- **Required action**:
Copy every line of the data that contains the string "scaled".

Stored items
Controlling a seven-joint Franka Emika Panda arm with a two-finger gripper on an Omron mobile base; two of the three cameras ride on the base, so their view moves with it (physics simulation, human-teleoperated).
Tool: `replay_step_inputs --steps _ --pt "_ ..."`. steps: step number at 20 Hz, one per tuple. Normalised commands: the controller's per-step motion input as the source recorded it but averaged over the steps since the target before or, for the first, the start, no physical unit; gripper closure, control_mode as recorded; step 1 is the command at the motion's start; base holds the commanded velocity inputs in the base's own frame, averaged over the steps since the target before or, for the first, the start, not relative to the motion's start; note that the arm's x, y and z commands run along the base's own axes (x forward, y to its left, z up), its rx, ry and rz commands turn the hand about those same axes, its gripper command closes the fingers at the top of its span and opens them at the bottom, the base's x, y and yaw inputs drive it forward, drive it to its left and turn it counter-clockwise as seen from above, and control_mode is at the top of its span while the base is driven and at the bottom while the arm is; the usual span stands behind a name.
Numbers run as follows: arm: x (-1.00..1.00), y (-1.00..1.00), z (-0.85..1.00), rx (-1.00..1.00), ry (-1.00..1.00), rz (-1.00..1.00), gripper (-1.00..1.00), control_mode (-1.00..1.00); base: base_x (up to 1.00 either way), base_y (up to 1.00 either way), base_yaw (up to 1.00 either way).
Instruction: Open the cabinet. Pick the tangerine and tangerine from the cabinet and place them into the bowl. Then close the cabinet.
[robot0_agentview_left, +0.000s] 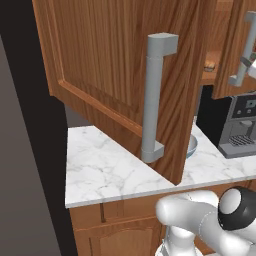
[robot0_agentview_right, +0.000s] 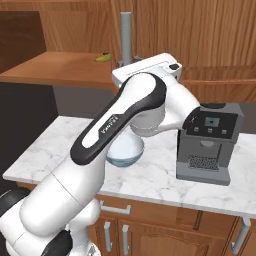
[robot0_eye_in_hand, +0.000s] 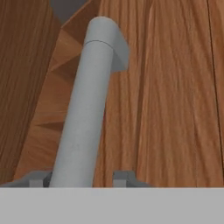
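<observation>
The cabinet's (robot0_agentview_left: 110, 60) left door hangs wide open in the foreground of the left base view. In the hand view my gripper (robot0_eye_in_hand: 82, 178) is shut on a long grey bar handle (robot0_eye_in_hand: 85, 113), one fingertip on each side. This handle (robot0_agentview_left: 243, 50) sits on the second door at the upper right, which stands partly swung out. From the right base, the handle (robot0_agentview_right: 126, 35) rises above my hand. The bowl (robot0_agentview_right: 125, 150) rests on the marble counter below my arm, and its rim (robot0_agentview_left: 192, 146) peeks out past the open door. The tangerines are hidden.
A grey coffee machine (robot0_agentview_right: 207, 145) stands on the counter (robot0_agentview_right: 150, 182) right of the bowl. A small yellow item (robot0_agentview_right: 103, 58) lies on the cabinet shelf (robot0_agentview_right: 50, 70). The open left door overhangs the counter (robot0_agentview_left: 105, 170). A dark wall borders the left.
</observation>
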Motion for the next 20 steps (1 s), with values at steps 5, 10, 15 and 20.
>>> replay_step_inputs --steps 5,10,15,20 --pt "-0.33 -1.0 0.27 0.01 0.0 -0.06 1.0 -1.0 0.0 0.0 0.0" --pt "-0.28 -1.0 0.0 0.0 -0.01 -0.05 1.0 -1.0 0.0 0.0 0.0" --pt "-0.31 -0.44 -0.39 0.0 -0.02 0.01 -1.0 -1.0 0.0 0.0 0.0" --pt "-0.95 0.33 -1.0 -0.08 -0.01 0.04 -1.0 -1.0 0.0 0.0 0.0"
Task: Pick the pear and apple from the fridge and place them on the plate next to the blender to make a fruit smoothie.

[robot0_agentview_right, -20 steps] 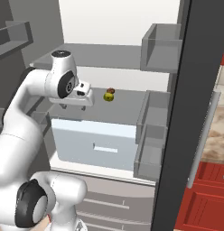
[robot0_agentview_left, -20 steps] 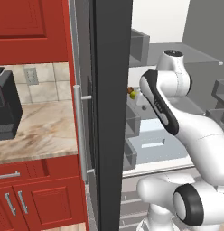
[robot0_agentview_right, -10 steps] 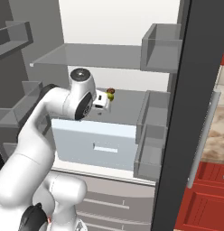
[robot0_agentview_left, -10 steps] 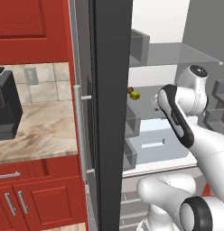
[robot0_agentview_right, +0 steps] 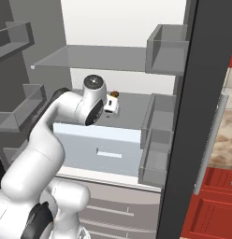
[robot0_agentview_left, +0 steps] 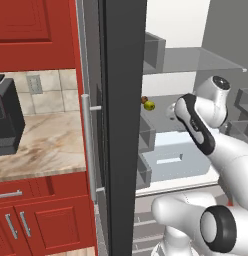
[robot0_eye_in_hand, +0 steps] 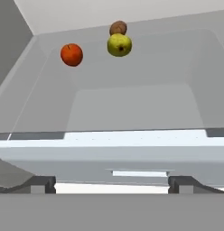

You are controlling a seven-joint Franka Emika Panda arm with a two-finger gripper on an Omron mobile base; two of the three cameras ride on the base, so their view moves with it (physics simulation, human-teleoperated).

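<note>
On the fridge middle shelf lie the red-orange apple at the back left and the yellow-green pear to its right. The pear also peeks past the open dark door. My gripper is open, its fingertips spread wide with nothing between them. It hovers at the shelf's front edge above the pale drawer, well short of both fruits. In the right base view my hand reaches in over the shelf.
A small brown item sits right behind the pear. A pale drawer lies under the shelf, and grey door bins flank it. Left of the fridge, a marble counter holds a black boxy appliance among red cabinets.
The arm has swung forward and to the right into the fridge. The hand now sits over the shelf's front edge, closer to the fruit. The fruits have not moved.
</note>
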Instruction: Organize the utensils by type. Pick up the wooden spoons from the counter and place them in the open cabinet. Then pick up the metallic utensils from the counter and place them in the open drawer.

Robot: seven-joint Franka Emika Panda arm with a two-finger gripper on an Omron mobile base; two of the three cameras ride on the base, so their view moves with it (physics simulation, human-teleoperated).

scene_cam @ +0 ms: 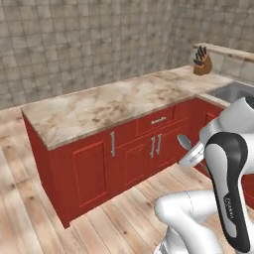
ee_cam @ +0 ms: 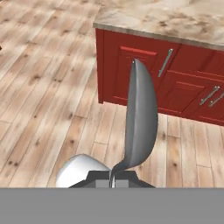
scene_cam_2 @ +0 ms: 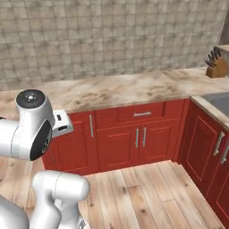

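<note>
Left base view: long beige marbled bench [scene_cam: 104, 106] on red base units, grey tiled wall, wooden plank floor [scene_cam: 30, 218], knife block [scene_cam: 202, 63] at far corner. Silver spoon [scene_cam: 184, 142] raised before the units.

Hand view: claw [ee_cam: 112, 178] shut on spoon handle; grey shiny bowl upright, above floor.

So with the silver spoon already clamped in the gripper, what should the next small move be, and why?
Probably carry it on toward the open drawer. The gripper is shut on the silver spoon, its bowl sticking out ahead over the wooden floor. The red base units under the counter ahead look closed, so the base likely has to turn or drive to find that drawer first.
</note>
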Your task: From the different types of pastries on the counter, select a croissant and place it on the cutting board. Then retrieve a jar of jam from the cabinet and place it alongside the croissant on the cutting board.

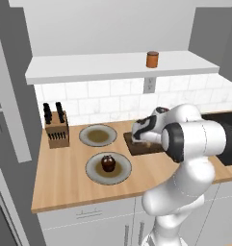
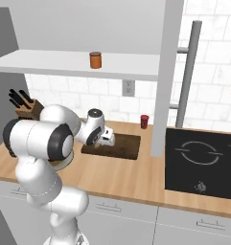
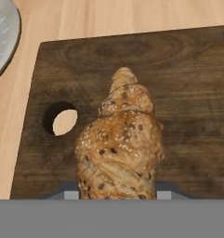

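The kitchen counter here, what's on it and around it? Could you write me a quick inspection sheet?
Surface: tan wood counter over white drawers.
Job's things: croissant over the cutting board, between the fingers; whether it touches the board cannot be told. Jam jar upright on the white shelf.
Clutter: cupcake on the near plate; far plate; knife block; red canister by the wall.
Grippers: gripper low over the board, shut on the croissant.
Cables: nothing seen.
Surroundings: tiled wall, outlet, black cooktop.
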Tool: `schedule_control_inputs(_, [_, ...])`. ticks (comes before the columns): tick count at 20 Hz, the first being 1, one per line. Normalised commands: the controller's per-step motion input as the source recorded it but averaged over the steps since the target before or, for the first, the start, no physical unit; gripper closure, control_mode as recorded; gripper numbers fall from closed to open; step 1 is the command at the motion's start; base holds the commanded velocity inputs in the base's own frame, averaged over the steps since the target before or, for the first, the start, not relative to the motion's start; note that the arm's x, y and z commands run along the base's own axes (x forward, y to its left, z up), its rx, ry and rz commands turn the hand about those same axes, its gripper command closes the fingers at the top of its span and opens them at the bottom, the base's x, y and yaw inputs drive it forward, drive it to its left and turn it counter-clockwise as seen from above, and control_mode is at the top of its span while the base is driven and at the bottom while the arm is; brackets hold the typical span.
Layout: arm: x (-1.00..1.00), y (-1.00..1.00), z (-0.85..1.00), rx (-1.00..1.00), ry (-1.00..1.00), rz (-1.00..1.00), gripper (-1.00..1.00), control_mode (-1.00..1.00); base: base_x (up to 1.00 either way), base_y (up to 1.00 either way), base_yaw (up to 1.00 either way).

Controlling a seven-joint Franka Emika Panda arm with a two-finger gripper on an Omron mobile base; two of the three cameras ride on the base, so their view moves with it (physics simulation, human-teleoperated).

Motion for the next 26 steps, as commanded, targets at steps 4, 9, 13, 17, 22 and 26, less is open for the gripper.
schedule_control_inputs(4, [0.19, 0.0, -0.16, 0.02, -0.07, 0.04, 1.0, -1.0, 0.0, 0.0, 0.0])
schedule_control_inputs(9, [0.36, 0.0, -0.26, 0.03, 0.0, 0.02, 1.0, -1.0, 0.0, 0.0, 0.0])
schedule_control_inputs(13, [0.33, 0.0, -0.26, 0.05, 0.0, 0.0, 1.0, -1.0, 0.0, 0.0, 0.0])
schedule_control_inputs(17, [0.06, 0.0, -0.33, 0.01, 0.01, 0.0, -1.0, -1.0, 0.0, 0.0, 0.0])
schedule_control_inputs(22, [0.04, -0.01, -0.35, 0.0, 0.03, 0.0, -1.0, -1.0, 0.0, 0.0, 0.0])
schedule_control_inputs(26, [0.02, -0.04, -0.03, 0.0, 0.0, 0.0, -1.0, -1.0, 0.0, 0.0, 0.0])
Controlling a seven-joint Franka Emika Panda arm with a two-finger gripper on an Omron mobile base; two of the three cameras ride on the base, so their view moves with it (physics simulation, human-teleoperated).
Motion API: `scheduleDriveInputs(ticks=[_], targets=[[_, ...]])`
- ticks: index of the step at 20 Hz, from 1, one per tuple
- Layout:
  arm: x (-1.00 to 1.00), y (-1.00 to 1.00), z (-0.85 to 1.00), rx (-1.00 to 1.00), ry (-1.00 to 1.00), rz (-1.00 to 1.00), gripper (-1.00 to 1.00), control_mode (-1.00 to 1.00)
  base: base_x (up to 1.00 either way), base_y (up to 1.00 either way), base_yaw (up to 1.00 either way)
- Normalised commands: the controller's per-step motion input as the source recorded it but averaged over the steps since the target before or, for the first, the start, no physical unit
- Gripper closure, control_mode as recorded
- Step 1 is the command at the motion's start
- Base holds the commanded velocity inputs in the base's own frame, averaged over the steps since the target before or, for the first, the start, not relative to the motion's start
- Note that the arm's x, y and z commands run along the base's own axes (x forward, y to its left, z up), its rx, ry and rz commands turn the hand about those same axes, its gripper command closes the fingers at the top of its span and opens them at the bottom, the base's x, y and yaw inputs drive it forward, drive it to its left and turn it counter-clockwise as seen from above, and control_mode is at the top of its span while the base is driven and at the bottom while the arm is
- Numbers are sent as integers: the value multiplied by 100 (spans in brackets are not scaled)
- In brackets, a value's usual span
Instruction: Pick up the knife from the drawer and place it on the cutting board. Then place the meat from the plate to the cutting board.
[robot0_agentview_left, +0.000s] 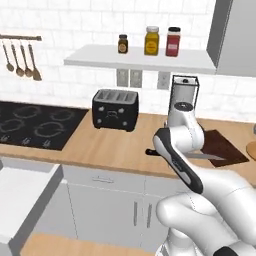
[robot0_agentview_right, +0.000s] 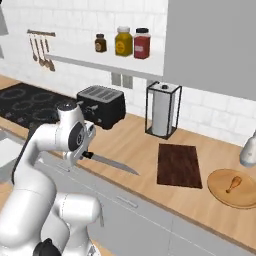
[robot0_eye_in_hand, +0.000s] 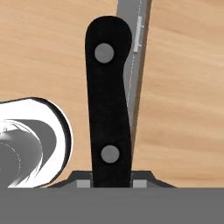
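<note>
A: Black handle, two silver rivets. That's the knife (robot0_eye_in_hand: 109, 105) dead centre in my hand view, with the claw (robot0_eye_in_hand: 112, 183) pinched tight on the butt end.

B: Blade orientation?

A: The grey blade runs out away from the claw, roughly level, over the wooden counter (robot0_agentview_right: 135, 145). In the right base view the knife (robot0_agentview_right: 107, 162) sticks out from the claw (robot0_agentview_right: 82, 156) toward the cutting board (robot0_agentview_right: 179, 165), tip short of the board, apart from it.

B: Touching the counter?

A: I can't tell from here. It looks held just above the front edge.

B: Left base view?

A: The arm blocks most of it. I see the handle end and the blade either side of the wrist, with the blade reaching toward the near corner of the cutting board (robot0_agentview_left: 222, 147).

B: Meat?

A: It's a drumstick (robot0_agentview_right: 233, 184) on the round wooden plate (robot0_agentview_right: 220, 192), beyond the board from the claw, well apart from it.

B: Anything else close by?

A: The toaster (robot0_agentview_right: 102, 106) is behind the claw against the wall, and the paper towel holder (robot0_agentview_right: 162, 110) is behind the board. The cooktop (robot0_agentview_left: 35, 125) is off to the claw's left.
</note>
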Motion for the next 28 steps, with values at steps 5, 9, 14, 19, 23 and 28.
scheduleDriveInputs(ticks=[5,9,14,19,23,28], targets=[[0,0,0,0,0,0,100,100,-12,-55,-49],[0,0,0,0,0,0,100,100,2,-6,-51],[0,0,0,0,0,0,100,100,18,-2,-48],[0,0,0,0,0,0,100,100,41,19,-38],[0,0,0,0,0,0,100,100,85,25,-9],[0,0,0,0,0,0,100,100,38,-2,2]])
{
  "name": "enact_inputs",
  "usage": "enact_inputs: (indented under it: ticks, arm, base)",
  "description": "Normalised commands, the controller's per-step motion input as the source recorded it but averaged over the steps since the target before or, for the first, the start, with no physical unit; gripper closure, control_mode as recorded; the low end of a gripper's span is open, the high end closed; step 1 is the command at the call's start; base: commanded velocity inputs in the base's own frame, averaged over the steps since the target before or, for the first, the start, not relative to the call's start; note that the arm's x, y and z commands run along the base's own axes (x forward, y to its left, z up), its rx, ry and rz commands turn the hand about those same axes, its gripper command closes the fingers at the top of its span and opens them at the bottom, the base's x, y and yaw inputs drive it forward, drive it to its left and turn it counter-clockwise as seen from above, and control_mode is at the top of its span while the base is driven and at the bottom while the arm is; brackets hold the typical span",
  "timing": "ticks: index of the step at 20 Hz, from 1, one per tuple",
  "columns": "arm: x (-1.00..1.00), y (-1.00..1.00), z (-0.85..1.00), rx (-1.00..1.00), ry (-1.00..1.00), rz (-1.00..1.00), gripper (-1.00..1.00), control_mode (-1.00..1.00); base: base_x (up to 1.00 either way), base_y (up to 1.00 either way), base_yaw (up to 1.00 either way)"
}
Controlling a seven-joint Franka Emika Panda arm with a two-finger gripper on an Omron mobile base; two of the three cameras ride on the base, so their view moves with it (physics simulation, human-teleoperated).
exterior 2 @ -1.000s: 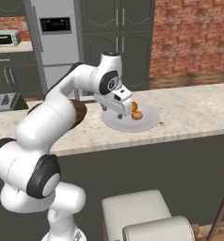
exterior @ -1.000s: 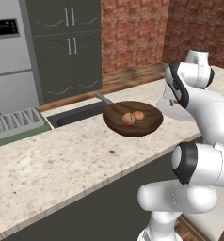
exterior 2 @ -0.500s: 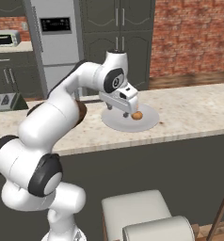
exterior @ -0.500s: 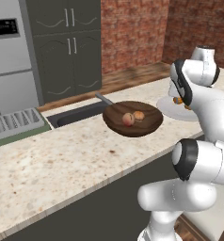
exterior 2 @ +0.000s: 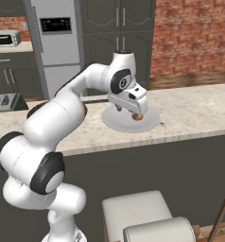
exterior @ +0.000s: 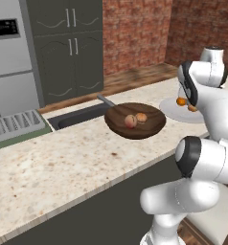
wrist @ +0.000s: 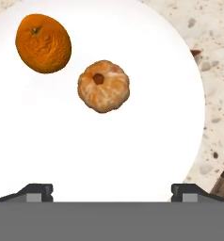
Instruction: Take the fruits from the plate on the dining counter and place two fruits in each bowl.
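My gripper [exterior 2: 132,112] hangs open just above the pale plate [exterior 2: 115,124] on the dining counter [exterior 2: 194,111], with nothing between its fingers. In the hand view the gripper [wrist: 112,192] looks down on the plate [wrist: 147,155], where two fruits lie apart: a round orange one [wrist: 43,43] and a peeled-looking orange one [wrist: 103,86], both ahead of the fingertips [wrist: 36,190]. From the left, the plate [exterior: 176,114] shows behind my arm with a fruit [exterior: 182,101] on it. The dark wooden bowl [exterior: 135,128] beside the plate holds two fruits [exterior: 130,121].
A sink [exterior: 77,117] and a dish rack [exterior: 15,125] lie left of the wooden bowl. Fridge [exterior 2: 57,42], dark cabinets and a brick wall stand behind the counter. A toaster oven [exterior 2: 5,38] sits on the back counter. Pale stools [exterior 2: 142,215] stand below the counter front.
The hand has swung right and slightly down, from the plate's left edge to above its middle. The jaws stayed open and the fruits have not moved.
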Motion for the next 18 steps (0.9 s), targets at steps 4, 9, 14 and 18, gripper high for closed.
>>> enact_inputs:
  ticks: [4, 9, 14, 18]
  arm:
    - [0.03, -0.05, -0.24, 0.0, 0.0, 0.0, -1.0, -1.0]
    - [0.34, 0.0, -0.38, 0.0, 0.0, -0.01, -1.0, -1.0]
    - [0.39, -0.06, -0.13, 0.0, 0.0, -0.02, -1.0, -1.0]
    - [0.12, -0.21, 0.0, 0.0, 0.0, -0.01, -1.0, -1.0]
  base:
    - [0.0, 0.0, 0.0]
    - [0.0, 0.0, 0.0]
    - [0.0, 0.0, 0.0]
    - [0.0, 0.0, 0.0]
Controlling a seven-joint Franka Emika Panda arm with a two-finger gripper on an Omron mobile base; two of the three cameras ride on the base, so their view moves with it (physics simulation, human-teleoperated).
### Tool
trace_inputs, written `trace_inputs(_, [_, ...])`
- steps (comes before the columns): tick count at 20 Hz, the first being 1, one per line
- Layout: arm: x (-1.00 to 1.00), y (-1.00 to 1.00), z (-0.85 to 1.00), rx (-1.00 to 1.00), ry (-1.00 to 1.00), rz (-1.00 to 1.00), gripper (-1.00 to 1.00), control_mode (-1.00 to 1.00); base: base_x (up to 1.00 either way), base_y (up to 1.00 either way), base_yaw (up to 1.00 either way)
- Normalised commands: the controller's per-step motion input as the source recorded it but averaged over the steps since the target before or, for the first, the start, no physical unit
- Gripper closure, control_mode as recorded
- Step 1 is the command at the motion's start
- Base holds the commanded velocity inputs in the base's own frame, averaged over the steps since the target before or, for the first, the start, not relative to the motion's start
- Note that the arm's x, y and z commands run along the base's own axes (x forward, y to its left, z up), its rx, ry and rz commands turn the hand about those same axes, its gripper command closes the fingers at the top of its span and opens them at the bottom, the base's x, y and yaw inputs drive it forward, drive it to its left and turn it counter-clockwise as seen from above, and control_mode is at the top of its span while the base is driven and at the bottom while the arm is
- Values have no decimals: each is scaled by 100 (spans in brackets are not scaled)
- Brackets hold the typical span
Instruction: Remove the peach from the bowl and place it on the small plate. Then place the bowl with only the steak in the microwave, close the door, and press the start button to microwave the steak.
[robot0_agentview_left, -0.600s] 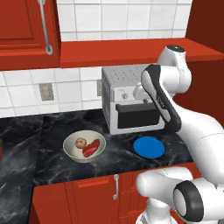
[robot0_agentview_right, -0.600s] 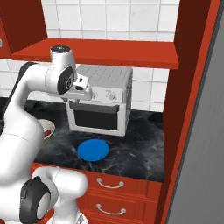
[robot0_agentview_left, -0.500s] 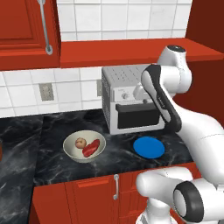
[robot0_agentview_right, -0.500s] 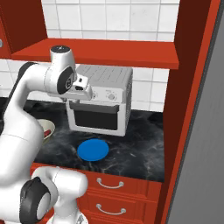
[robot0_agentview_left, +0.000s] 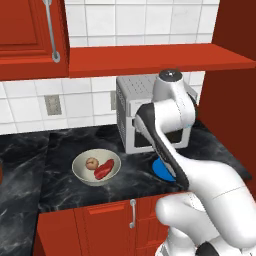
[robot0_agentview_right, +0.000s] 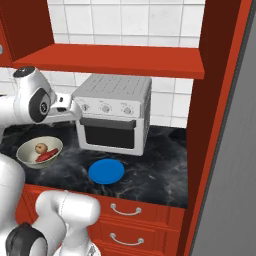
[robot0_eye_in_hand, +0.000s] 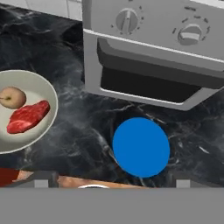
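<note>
The cream bowl (robot0_agentview_left: 81, 172) stands on the dark counter left of the toaster oven, with the peach (robot0_agentview_left: 91, 163) and the red steak (robot0_agentview_left: 104, 170) side by side in it. The blue small plate (robot0_agentview_right: 106, 171) lies in front of the oven, to the bowl's right. In the hand view the bowl (robot0_eye_in_hand: 41, 131) with peach (robot0_eye_in_hand: 12, 97) and steak (robot0_eye_in_hand: 28, 116) sits at the left and the plate (robot0_eye_in_hand: 141, 147) is near the middle. My gripper (robot0_eye_in_hand: 112, 183) hangs open and empty, high above the counter's front edge. The microwave and its door are out of view.
A silver toaster oven (robot0_agentview_right: 112, 112) with knobs stands at the back of the counter under a red shelf (robot0_agentview_right: 110, 60). A red cabinet side (robot0_agentview_right: 215, 115) walls off the right. My arm hides part of the plate in the left base view.
The arm has swung left and a little lower, uncovering the bowl in the right base view. Bowl, peach, steak and plate have not moved.
</note>
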Motion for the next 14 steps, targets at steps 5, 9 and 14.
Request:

- **Result below**:
- Numbers are sent as integers: the value multiplied by 100 (spans in brackets are not scaled)
- Values have no decimals: each is scaled by 100 (spans in brackets are not scaled)

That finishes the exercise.